> **Work to complete**
Your job is to reproduce all of the data exactly.

--- Given data Enclosed Below ---

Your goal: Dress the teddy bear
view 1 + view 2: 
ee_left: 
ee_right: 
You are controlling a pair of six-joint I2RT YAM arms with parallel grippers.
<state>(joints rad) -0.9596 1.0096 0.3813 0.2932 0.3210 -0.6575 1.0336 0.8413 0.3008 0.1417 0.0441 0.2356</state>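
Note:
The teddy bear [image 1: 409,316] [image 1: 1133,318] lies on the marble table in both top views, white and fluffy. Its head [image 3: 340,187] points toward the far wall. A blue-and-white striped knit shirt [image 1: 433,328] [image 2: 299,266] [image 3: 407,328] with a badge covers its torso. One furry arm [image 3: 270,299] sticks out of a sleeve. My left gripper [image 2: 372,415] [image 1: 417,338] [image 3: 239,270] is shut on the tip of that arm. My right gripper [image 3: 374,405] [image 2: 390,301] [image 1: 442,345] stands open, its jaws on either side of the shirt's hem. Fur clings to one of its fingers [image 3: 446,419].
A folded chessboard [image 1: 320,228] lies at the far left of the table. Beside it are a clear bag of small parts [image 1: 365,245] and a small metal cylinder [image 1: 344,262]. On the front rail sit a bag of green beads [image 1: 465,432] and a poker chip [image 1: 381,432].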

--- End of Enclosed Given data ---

> **Reply**
Your goal: Dress the teddy bear
view 1 + view 2: 
ee_left: 
ee_right: 
You are controlling a pair of six-joint I2RT YAM arms with parallel grippers.
<state>(joints rad) -0.9596 1.0096 0.3813 0.2932 0.3210 -0.6575 1.0336 0.8413 0.3008 0.1417 0.0441 0.2356</state>
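Note:
The teddy bear [image 1: 409,316] [image 1: 1133,318] lies on the marble table in both top views, white and fluffy. Its head [image 3: 340,187] points toward the far wall. A blue-and-white striped knit shirt [image 1: 433,328] [image 2: 299,266] [image 3: 407,328] with a badge covers its torso. One furry arm [image 3: 270,299] sticks out of a sleeve. My left gripper [image 2: 372,415] [image 1: 417,338] [image 3: 239,270] is shut on the tip of that arm. My right gripper [image 3: 374,405] [image 2: 390,301] [image 1: 442,345] stands open, its jaws on either side of the shirt's hem. Fur clings to one of its fingers [image 3: 446,419].
A folded chessboard [image 1: 320,228] lies at the far left of the table. Beside it are a clear bag of small parts [image 1: 365,245] and a small metal cylinder [image 1: 344,262]. On the front rail sit a bag of green beads [image 1: 465,432] and a poker chip [image 1: 381,432].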

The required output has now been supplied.